#### Input data

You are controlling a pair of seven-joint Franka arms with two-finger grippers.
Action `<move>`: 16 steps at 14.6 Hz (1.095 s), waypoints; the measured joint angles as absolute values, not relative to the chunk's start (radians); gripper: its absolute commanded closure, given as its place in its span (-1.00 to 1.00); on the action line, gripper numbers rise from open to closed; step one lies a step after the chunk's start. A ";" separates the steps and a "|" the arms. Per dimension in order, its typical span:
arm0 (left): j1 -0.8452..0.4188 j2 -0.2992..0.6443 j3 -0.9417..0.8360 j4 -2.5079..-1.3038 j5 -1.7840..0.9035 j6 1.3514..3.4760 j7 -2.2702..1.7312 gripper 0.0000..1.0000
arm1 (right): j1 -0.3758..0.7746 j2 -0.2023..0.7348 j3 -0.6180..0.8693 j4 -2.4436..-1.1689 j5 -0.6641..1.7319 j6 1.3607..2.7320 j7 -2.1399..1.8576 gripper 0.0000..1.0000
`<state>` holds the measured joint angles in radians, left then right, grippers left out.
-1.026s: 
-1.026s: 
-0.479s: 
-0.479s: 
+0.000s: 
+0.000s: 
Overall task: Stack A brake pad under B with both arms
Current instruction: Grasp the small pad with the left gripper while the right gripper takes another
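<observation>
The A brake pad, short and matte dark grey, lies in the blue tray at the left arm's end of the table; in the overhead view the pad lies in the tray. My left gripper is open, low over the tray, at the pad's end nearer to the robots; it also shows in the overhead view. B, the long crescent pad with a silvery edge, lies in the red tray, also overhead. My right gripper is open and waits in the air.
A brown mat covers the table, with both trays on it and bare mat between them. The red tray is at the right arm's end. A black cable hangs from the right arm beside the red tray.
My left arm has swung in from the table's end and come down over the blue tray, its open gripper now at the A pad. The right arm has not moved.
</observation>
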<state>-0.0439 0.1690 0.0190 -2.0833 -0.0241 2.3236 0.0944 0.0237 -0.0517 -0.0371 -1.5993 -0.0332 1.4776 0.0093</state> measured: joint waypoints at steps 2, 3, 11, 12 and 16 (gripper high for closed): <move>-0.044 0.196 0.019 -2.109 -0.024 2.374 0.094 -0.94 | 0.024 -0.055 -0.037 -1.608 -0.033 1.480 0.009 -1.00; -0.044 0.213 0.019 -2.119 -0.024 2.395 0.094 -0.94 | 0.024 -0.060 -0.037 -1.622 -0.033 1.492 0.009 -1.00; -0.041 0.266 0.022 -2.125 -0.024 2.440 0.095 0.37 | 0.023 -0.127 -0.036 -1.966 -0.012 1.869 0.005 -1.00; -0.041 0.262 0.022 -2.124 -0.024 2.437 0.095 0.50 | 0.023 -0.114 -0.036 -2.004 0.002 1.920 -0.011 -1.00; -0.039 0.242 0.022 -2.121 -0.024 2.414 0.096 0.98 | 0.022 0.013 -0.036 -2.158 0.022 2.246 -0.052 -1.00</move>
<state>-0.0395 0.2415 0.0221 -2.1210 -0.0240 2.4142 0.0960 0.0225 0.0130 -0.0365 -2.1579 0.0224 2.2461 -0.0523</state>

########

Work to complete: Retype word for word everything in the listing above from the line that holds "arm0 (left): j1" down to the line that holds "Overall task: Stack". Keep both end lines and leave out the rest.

Response area:
arm0 (left): j1 -0.8452..0.4188 j2 -0.2992..0.6443 j3 -0.9417..0.8360 j4 -2.5079..-1.3038 j5 -1.7840..0.9035 j6 1.3514..3.4760 j7 -2.2702..1.7312 gripper 0.0000..1.0000
arm1 (right): j1 -0.3758..0.7746 j2 -0.2023..0.7348 j3 -0.6180..0.8693 j4 -2.4436..-1.1689 j5 -0.6641..1.7319 j6 1.3607..2.7320 j7 -2.1399..1.8576 gripper 0.0000..1.0000
`<state>` holds the measured joint angles in radians, left then right, grippers left out.
-1.026s: 
-1.026s: 
-0.479s: 
-0.479s: 
+0.000s: 
+0.000s: 
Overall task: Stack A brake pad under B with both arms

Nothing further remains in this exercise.